I am thirty-five years old, teaching English at a community college. A colleague invites me to join an Asian American faculty organization and, as I am introduced to the group, a nisei man does a double take, looks at me sideways.

"You don't look like an Ito."

What does an Ito look like? What does it mean to be Japanese American, to be "real?" I try to keep my voice steady, to find a balance between a humiliated whisper and outraged shouting. "Well, I am. I am." I don't offer an explanation.

I go to a conference of mixed race people and am moved and astounded to see the hundreds of people who, in a peculiar way, all look like me, even as we are singularly different. It is a relief to be among so many who know this life, this happa seesaw, but as I meet and share stories with other biracial people, I realize that once again I am on the periphery. Everyone seems to come from a family with two identifiable parents. Even those whose parents have split up still have photos, stories of the one who isn't around. They see themselves reflected in this dual mirror: "I get my blue eyes from him but my black hair is from her." They get to see the source of their mixture, their differences split by their blended roots. It is as if half of my mirror is covered up.

Even among this peculiar group of people with whom I have so much in common, I feel separate. They talk about the cultural wars between parents: Mom wanted to fix won tons, but Dad insisted on corned beef. I had none of the bifurcated experience.
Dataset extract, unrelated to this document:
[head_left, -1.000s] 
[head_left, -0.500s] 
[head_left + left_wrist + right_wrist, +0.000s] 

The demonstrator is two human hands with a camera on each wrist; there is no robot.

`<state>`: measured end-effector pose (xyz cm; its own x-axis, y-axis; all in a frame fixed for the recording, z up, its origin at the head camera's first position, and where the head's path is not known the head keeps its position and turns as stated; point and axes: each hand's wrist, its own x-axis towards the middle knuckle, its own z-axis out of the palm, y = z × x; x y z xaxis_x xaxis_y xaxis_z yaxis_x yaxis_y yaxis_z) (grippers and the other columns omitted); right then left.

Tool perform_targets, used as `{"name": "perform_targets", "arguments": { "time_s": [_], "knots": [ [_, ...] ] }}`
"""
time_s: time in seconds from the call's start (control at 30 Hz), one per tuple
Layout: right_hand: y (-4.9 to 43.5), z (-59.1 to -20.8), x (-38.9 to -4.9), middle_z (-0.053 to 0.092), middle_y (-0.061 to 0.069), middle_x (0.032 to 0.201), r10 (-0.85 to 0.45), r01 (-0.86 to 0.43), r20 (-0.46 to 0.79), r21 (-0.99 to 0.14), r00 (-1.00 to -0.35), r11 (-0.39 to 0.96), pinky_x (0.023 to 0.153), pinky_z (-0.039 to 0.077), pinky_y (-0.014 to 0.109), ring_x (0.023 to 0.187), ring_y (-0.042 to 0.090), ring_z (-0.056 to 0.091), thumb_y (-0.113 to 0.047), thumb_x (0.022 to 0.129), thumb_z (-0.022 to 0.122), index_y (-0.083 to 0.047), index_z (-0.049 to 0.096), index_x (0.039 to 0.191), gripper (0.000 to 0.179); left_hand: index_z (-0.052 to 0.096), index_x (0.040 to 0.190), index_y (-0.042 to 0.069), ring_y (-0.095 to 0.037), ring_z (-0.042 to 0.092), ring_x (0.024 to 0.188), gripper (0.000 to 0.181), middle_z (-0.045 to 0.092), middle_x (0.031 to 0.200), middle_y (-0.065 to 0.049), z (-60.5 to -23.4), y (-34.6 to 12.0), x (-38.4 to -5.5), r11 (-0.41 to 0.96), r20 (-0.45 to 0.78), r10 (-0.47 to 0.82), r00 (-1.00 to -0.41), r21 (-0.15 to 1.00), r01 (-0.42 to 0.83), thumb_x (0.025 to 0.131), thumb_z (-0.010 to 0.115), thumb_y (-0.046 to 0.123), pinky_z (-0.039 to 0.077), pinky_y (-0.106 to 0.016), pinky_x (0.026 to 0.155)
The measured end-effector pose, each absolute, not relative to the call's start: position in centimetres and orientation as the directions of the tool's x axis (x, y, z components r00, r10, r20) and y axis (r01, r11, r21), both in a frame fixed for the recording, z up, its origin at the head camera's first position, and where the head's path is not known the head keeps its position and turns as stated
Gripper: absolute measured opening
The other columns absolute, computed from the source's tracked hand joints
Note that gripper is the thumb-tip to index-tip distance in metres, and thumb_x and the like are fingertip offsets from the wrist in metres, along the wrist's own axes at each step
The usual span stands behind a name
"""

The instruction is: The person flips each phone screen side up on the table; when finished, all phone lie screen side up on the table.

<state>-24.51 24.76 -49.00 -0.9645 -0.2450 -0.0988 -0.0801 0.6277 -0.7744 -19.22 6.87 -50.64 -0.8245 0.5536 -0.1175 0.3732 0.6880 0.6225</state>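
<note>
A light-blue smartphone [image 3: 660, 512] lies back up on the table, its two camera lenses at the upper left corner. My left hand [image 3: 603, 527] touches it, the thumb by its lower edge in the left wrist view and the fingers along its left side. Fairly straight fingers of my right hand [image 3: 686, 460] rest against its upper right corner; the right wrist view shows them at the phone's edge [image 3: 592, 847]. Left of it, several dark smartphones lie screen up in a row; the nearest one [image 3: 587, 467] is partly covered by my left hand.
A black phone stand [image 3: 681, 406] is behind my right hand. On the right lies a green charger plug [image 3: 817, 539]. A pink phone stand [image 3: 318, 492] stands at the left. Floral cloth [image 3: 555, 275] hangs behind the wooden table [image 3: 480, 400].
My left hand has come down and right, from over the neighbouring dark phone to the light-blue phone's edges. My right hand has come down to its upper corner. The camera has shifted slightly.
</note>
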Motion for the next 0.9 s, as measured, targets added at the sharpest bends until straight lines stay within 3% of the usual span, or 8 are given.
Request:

So maybe I'm not really a happa, not really part of the club. It was a homogeneous front, my all-Japanese family. Yet sometimes, when I caught a glimpse of my own reflection or saw a portrait of the three of us together, I felt dizzy.

My junior high school friend Cathy laughed when she saw the framed family photo on our piano. "What's wrong with this picture?" she giggled, pointing at me. It was like a children's puzzle, a song my own daughters have learned from Sesame Street: One of these things is not like the others, one of these things just doesn't belong....

Not long after we met, my birth mother and I began to wage an emotional tug-a-war. I pulled and pulled at her, trying to extract information, stories, memories. Tell me where I came from. Tell me who I am. She begrudgingly let go of tiny fragments of her history, a small tidbit or anecdote every few years, but never much about the pale midwestern man who helped to create me. Years of struggle, of tears and demands and refusal, and finally a silence that has turned in a stiff saccharine cordiality. We don't bring it up any more.

Is information something that can be owned, hoarded, desired? Is it really possible to guard the truth as she has? After years of raging, pleading, begging and threatening, I must finally accept the truth: We are not going to sit down together, a pot of green tea between us, talking about the past, flipping pages of a photo album, while I soak up a sense of identity. We are not going to appear on "Oprah," an ecstatic mother-daughter reunion. If I am going to have a birth story, a chronicle of my roots, it is going to be up to me.

I write down all that I know of my beginning, and these scanty notes barely fill one side of an index card. My birth date. Birth place. The place where they met. The few precious details she has let slip into conversations, the small specks that I have been gathering like dust in my pocket.

I take my birthday, count back nine months, calculating my conception to be somewhere around Christmas of 1958. I close my eyes for several minutes, pulling myself back there. A cold month, a month full of snow. Then I begin writing. I imagine him, red-cheeked in the bitter wind, stomping ice from his boots. I see her in her cats-eye glasses, a schoolteacher with black hair and red lipstick. The only Japanese woman in the tiny midwestern town. I give them outfits, like paper dolls, and winter colds. He carries a linen handkerchief in his pocket. I write them closer and closer together, until their paths cross and I give them eye contact. This is the beginning of my story. This is where my life begins.

I write, not to provide a screenplay for "The Days of Our Lives," but to fill in the holes of this tale that I don't know but which exists in my blood, my skin, my bones. Pages accumulate, and like the Velveteen Rabbit of childhood, I feel myself becoming real.